> Exercise instructions
Retype the following data exactly, but leave its pictures out.

____________________

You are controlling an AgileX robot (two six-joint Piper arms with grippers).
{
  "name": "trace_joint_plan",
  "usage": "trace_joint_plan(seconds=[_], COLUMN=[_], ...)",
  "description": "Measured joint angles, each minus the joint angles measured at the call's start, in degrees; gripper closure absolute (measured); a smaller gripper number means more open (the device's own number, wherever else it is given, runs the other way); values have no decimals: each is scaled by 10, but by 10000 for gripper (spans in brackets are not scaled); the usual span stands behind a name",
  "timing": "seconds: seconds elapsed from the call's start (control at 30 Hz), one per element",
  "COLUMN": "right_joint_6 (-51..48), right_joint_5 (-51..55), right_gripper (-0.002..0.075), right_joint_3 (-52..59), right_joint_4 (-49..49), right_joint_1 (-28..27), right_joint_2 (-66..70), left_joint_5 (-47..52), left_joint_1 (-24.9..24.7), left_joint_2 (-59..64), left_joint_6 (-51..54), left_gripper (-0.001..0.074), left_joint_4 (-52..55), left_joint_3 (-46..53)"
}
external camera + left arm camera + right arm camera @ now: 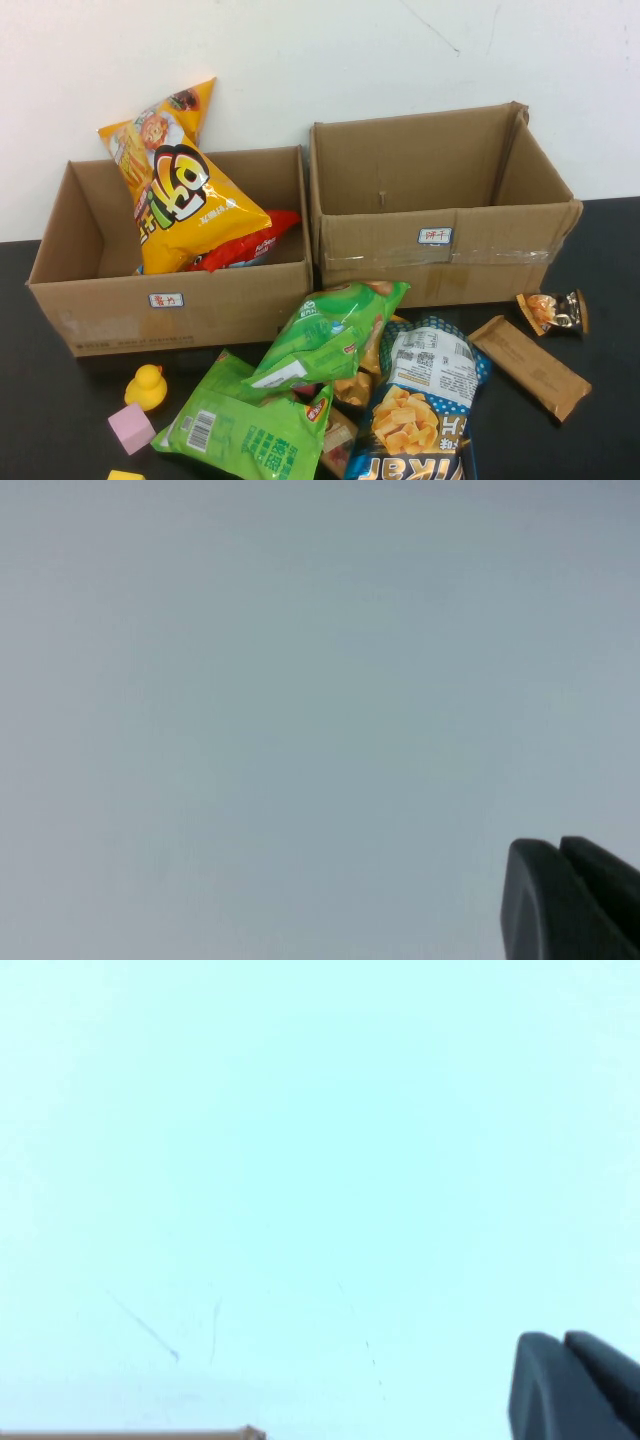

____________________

> Reply to the task
You are controlling an AgileX robot (two six-joint Piper arms with grippers).
{
  "name": "trace_joint_plan",
  "usage": "trace_joint_plan(seconds=[_], COLUMN=[_], ...)",
  "description": "Measured joint angles, each minus the joint angles measured at the call's start, in degrees; gripper closure absolute (measured); a smaller gripper number means more open (the device's own number, wherever else it is given, runs the other way); values have no decimals: each is scaled by 10, but by 10000 for gripper (spans in brackets are not scaled); the usual span stands behind a name",
  "timing": "seconds: seconds elapsed from the call's start (control at 30 Hz), one per element",
  "COLUMN": "right_joint_6 (-51..48), right_joint_5 (-51..55), right_gripper (-0.002..0.075), right_joint_3 (-52..59), right_joint_4 (-49..49), right_joint_1 (-28..27), right_joint_2 (-66..70), left_joint_5 (-47..52), left_joint_1 (-24.9..24.7), left_joint_2 (-59..64), left_joint_6 (-51..54), left_gripper (-0.001..0.074), left_joint_4 (-52..55), left_joint_3 (-46..53)"
}
external camera + left arm camera + right arm camera @ now: 

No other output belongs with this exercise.